Saturday, July 6, 2013

Death of a Spring

The window of vulnerability opens to let in the spring. But vultures sitting on the dried branches poke their beaks inside to suck out the hope that had just sprung up from the hinges. Blood is spilled, a hope defiled, a dream insulted. The contours of the tear spilled on the skin looks for suppleness back. The skin's dryness digs out the blood to quench its thirst, only to realize it's poison for the wound.

The warmth that took eons to return to surface from the deep trenches seeps to the floor. The painful process of bleeding and clotting is starting. Will these be the last drops of warm blood that remained in the veins of this ill-fated tree or is there still a hope for another spring? Bleeding is a short lived worry, the tree knows. Bleeding is the wound's angst, it's fury over the violation of the sanctity. It's the slow delicate process of clotting that brings the shudders. The tricks that it plays on you. Alluring you into scratching it away sooner than when you ideally should.
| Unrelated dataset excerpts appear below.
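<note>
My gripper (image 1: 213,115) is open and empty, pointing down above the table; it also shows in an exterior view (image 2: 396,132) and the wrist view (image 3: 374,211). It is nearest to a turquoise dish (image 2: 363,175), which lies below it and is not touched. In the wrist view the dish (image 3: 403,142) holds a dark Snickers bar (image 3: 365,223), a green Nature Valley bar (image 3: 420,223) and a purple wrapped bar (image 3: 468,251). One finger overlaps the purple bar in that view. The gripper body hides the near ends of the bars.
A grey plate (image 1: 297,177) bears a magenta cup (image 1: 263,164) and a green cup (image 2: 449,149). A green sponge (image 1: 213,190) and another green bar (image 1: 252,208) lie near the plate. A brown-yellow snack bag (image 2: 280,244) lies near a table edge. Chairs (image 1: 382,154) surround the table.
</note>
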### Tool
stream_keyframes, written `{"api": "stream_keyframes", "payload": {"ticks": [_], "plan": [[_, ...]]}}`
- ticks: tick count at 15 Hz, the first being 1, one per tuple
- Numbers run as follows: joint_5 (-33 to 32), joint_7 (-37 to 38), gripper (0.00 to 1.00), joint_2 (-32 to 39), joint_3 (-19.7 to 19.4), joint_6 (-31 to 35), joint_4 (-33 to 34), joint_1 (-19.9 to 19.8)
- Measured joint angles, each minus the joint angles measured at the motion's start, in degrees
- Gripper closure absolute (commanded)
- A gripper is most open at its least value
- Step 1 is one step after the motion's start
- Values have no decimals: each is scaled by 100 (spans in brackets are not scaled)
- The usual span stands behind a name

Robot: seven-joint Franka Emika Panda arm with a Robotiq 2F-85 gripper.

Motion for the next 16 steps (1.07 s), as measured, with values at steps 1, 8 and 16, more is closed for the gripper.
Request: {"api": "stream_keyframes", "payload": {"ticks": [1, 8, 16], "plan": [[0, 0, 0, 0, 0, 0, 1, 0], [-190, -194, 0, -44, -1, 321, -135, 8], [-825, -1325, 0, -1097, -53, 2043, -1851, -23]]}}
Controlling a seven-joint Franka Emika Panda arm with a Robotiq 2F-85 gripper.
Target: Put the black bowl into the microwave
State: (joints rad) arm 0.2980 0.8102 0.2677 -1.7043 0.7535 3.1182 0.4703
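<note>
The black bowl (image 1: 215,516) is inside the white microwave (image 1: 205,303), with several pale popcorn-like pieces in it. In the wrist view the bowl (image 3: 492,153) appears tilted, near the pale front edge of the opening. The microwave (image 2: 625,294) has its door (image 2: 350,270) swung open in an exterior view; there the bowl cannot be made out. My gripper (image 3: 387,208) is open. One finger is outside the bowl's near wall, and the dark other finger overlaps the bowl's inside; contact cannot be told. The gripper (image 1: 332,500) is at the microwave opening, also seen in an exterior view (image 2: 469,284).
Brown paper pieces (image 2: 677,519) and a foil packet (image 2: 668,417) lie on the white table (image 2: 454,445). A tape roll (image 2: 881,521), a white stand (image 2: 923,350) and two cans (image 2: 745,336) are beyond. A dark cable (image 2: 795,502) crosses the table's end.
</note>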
Was this not the spring that it thought it would finally bring himself back from the dried existence. Allured into thawing, it now ponders as the claws of the vulture pierce through its flesh. As the blood drips, it looks into the vulture's eyes. And wonders how could it see the keeper in them. Spun around the bird's nest were the dreams of the spring.

Maali mila bhi to jaadon mein..

Perhaps the tree didn't need a dove. It first needed a keeper. And a keeper did knock on the dried bark a few moons ago. All the water he poured on the ground to revive the dried tree did nothing. The tree further went into hybernation from the cold of the water and looked coldly at the gardener. The more efforts he put on it, the more tree would look at it wearily, fully aware of the wastefulness of the efforts.

And now that the spring is here, there is no one to water the tree, no one to sow the new seeds. The garden longs for its keeper, but there is no one. The dew of the morning has ushered in the grass. There are also bushes growing up here and there. The garden loves them too. But it knows the difference between itself and its distant cousin forest. It requires nurturing, patience and a caretaker that understands the seasons.

Helpless, it looks at the branch on which the vulture now sits. Perhaps, this is what should happen when you seek intimacy in the eyes of a stranger. When you are upset with your own happiness. When in the arms of lust you seek love, not the ever lasting kinds, but even a temporary semblance of it makes you content. Longing for the caressing feathers of dove, the tree had exposed its vulnerability.

And now, as the claws tighten around the branch, the beak too works its way through the skin and sends the tree into a spasm. A pain so excruciating, a wound so fatal and a heart so heavy that gravity seems to be finally winning over the might of the tree.

Yes, it is the same tree that survived the harsh winters. It is the Spring that it is now succumbing to.